This exercise calls for the listing to be set down exactly.

=== Begin Enclosure ===

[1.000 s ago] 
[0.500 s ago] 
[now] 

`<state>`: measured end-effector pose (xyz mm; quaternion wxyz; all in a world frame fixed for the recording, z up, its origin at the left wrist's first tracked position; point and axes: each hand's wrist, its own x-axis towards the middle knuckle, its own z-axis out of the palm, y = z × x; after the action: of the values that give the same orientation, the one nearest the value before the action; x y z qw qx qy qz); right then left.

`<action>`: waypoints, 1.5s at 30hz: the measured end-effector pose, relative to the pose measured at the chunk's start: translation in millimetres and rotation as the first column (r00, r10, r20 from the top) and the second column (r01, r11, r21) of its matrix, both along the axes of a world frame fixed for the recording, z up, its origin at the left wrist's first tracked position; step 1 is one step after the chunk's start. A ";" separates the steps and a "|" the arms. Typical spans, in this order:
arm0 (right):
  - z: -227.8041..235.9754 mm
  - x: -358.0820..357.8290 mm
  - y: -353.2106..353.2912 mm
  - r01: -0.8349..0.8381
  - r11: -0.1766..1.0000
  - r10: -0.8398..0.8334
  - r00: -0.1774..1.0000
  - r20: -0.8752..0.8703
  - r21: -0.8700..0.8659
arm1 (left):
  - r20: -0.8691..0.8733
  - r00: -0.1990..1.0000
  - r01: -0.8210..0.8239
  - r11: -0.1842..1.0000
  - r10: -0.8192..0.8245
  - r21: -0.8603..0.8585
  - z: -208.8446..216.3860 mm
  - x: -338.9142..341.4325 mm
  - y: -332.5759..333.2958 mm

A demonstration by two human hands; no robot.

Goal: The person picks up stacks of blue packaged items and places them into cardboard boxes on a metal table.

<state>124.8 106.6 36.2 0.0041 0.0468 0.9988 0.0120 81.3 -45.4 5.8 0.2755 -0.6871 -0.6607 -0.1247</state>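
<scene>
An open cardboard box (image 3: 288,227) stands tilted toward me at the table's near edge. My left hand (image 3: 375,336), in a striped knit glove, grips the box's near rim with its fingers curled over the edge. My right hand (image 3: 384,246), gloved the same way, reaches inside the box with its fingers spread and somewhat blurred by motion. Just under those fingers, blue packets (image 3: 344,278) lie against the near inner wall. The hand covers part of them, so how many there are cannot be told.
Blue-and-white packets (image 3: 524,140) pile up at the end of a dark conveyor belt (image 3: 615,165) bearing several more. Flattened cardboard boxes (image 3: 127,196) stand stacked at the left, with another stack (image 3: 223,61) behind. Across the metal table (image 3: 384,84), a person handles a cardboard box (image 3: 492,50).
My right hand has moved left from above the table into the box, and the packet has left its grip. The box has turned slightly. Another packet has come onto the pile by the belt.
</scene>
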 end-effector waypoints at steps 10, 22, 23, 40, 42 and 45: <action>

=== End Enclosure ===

> _Task result_
[1.000 s ago] 
[0.500 s ago] 
[now] 

`<state>`: measured end-effector pose (xyz mm; quaternion wxyz; all in a world frame fixed for the recording, z up, its origin at the left wrist's first tracked position; point and axes: each hand's wrist, its own x-axis towards the middle knuckle, its own z-axis out of the palm, y = z × x; after the action: of the values that give the same orientation, the one nearest the value before the action; x y z qw qx qy qz); right then left.

`<action>`: waypoints, 1.5s at 30hz: the measured end-effector pose, relative to the pose measured at the chunk's start: translation in millimetres and rotation as the first column (r00, r10, r20 from the top) and the second column (r01, r11, r21) of its matrix, both along the axes of a world frame fixed for the recording, z up, its origin at the left wrist's first tracked position; step 1 is one step after the chunk's start. A ";" separates the steps and a "|" the arms. Typical spans, in this order:
arm0 (right):
  - z: -227.8041..235.9754 mm
  - x: -358.0820..357.8290 mm
  - y: -353.2106..353.2912 mm
  - r01: -0.8349..0.8381
  - r11: -0.1766..1.0000
  - r10: -0.8398..0.8334
  - r00: -0.1774..1.0000
  - r20: -0.8752..0.8703
  - r21: -0.8700..0.8659
arm1 (left):
  - r20: -0.8691..0.8733
  - r00: -0.1990..1.0000
  - r01: -0.8210..0.8239
  - r11: -0.1842..1.0000
  - r10: -0.8192..0.8245
  - r21: -0.8603..0.8585
  - z: -208.8446..216.3860 mm
  - x: -338.9142..341.4325 mm
  - y: -332.5759..333.2958 mm

A demonstration by two human hands; no robot.

Goal: The person picks up stacks of blue packaged items and places them into cardboard boxes on a metal table.

<state>124.8 106.6 36.2 0.0041 0.0468 0.9988 0.0120 81.3 -45.4 5.8 0.2755 -0.6871 -0.6607 -0.1247</state>
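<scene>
An open cardboard box (image 3: 288,227) stands tilted toward me at the table's near edge. My left hand (image 3: 375,336), in a striped knit glove, grips the box's near rim with its fingers curled over the edge. My right hand (image 3: 384,246), gloved the same way, reaches inside the box with its fingers spread and somewhat blurred by motion. Just under those fingers, blue packets (image 3: 344,278) lie against the near inner wall. The hand covers part of them, so how many there are cannot be told.
Blue-and-white packets (image 3: 524,140) pile up at the end of a dark conveyor belt (image 3: 615,165) bearing several more. Flattened cardboard boxes (image 3: 127,196) stand stacked at the left, with another stack (image 3: 223,61) behind. Across the metal table (image 3: 384,84), a person handles a cardboard box (image 3: 492,50).
My right hand has moved left from above the table into the box, and the packet has left its grip. The box has turned slightly. Another packet has come onto the pile by the belt.
</scene>
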 end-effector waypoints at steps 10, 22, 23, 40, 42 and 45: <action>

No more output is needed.